For Kenya, the bill is expected to amount to about $ 130 million.

A task force for the vaccination of the African Union is trying to alleviate the burden by helping countries by mid-2022 to get enough doses to vaccinate 60 percent of the population.

The delay in vaccines is expected to wreak havoc on the country beyond the short-term countries. In the worst-case scenario proposed by one group of researchers, with poorer countries largely excluded from vaccines this year, the world economy could suffer losses of more than $ 9 billion, almost half of which in rich countries such as Britain, Canada and the United States. State sou val.

In Africa, the cost of the slow implementation of people and health systems is rising.

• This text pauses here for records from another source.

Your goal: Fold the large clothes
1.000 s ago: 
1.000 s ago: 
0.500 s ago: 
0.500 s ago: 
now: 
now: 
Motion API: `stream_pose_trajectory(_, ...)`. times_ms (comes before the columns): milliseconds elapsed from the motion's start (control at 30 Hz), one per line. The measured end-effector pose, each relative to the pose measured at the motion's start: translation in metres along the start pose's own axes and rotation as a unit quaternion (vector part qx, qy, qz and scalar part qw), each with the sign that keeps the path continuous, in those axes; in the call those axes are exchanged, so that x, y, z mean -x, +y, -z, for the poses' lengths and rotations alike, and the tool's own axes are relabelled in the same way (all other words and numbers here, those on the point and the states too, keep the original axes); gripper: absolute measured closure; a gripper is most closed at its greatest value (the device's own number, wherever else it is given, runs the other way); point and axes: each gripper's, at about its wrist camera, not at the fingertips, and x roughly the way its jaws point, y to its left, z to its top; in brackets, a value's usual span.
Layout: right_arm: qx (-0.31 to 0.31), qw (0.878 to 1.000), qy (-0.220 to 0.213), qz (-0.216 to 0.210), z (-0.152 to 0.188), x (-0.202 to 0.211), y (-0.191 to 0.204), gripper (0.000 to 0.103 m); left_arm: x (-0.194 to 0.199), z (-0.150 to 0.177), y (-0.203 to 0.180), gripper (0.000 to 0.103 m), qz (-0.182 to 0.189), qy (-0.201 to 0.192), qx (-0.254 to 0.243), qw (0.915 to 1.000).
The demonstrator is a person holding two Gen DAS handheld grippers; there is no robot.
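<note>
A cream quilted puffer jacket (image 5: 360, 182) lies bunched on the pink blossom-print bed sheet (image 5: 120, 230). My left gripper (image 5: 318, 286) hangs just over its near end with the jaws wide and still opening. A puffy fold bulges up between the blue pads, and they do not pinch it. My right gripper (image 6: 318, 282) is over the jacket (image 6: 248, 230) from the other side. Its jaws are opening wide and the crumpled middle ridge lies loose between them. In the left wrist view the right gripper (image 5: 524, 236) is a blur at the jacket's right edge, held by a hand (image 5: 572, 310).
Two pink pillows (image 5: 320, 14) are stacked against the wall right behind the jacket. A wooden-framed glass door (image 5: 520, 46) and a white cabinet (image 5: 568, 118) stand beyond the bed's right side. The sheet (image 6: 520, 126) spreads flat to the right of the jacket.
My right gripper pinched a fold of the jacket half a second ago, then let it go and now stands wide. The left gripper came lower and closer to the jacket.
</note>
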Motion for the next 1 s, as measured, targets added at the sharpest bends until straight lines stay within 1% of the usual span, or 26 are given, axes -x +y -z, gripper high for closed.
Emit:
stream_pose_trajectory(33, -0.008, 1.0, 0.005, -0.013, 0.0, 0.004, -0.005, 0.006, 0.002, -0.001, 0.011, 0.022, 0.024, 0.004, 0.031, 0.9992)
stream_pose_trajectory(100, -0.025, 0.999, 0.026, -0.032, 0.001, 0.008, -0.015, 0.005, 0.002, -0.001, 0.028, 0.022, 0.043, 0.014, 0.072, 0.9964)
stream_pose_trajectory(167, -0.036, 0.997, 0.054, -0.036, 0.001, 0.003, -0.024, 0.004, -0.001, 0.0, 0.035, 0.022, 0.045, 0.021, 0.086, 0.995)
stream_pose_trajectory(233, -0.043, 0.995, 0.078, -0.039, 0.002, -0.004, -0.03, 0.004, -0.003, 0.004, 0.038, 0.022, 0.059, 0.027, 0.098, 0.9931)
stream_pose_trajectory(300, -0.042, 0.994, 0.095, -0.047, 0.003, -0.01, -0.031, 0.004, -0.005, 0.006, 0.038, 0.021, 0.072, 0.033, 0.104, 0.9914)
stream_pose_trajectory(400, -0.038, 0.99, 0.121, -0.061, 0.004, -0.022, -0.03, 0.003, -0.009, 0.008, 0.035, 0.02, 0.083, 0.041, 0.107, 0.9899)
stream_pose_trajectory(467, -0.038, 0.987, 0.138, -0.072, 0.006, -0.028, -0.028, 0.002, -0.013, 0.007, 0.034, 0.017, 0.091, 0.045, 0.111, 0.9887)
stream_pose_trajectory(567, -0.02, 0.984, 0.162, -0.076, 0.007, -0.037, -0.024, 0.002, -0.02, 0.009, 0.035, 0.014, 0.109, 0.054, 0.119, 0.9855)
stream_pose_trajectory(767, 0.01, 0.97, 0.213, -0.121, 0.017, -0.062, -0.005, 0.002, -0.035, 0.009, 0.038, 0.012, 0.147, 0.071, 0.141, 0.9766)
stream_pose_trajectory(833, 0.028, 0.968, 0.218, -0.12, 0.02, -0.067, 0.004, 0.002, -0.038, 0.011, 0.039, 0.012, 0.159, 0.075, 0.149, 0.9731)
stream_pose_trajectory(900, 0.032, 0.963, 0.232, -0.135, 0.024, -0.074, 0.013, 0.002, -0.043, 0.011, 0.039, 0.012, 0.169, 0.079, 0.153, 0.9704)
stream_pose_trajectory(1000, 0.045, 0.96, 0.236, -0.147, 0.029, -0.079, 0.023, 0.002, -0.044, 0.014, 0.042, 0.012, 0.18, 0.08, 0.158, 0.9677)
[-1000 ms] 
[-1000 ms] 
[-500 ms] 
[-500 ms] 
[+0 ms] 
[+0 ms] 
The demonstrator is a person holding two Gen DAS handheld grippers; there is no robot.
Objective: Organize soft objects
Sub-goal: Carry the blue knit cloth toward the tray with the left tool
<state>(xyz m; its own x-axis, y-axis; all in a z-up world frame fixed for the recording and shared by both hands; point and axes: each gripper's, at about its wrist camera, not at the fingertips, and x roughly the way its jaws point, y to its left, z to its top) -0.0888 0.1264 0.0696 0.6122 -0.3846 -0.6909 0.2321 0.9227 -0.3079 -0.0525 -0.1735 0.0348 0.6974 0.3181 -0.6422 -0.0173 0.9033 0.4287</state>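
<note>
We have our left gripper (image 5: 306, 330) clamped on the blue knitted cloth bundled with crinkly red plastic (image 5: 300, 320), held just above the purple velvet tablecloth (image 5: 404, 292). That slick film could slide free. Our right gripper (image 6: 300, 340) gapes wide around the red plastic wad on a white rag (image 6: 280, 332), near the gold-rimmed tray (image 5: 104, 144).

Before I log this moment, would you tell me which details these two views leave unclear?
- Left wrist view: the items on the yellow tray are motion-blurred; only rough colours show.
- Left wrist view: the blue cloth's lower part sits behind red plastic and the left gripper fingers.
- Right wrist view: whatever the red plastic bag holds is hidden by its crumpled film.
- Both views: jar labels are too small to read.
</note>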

At the end of January, a heart specialist in Zimbabwe – a mentor for younger doctors and a pillar of the country’s health system – was killed by Covid-19. In the same month, a senior doctor in northern Nigeria died of the virus, confined to an isolation center.

Kenya’s health care system was already in turmoil last year through the mistreatment of doctors and nurses. Many health workers, who in some cases were unpaid for months and often received inadequate protective equipment, walked away from work and forced some hospitals to go months without nurses. One had to close his Covid-19 isolation unit and send patients home. In December, a 28-year-old doctor died of Covid-19 after working months without pay.

“It’s a moral emergency to protect health workers worldwide,” said Gavin Yamey, co-director of policy at the Duke Global Health Institute. “Illness and death of health workers in systems that are already weak can exacerbate the problems even further.”

For Nyachira Muthiga, a doctor at the public hospital who worked on a Covid-19 ward in Nairobi last year, the arrival of Kenya’s first vaccines brought a sense of relief. But the devastating experiences of the past year have made her wary.

Before she contracted the disease herself, she lost many patients. Substandard protective equipment left her vulnerable, she said. And reports of corruption defrauding hospitals of much-needed money broke something, she said.

Although she received the vaccine last week, she is concerned that the same endemic problems in the health care system – combined with the vaccination of rich countries through the vaccination – could have been far beyond the reach of ordinary Kenyans for much longer.

“I am still hopeful,” she said, “that the health of our citizens will be a high priority at some point.”

Abdi Latif Dahir reported from Nairobi and Benjamin Mueller from London.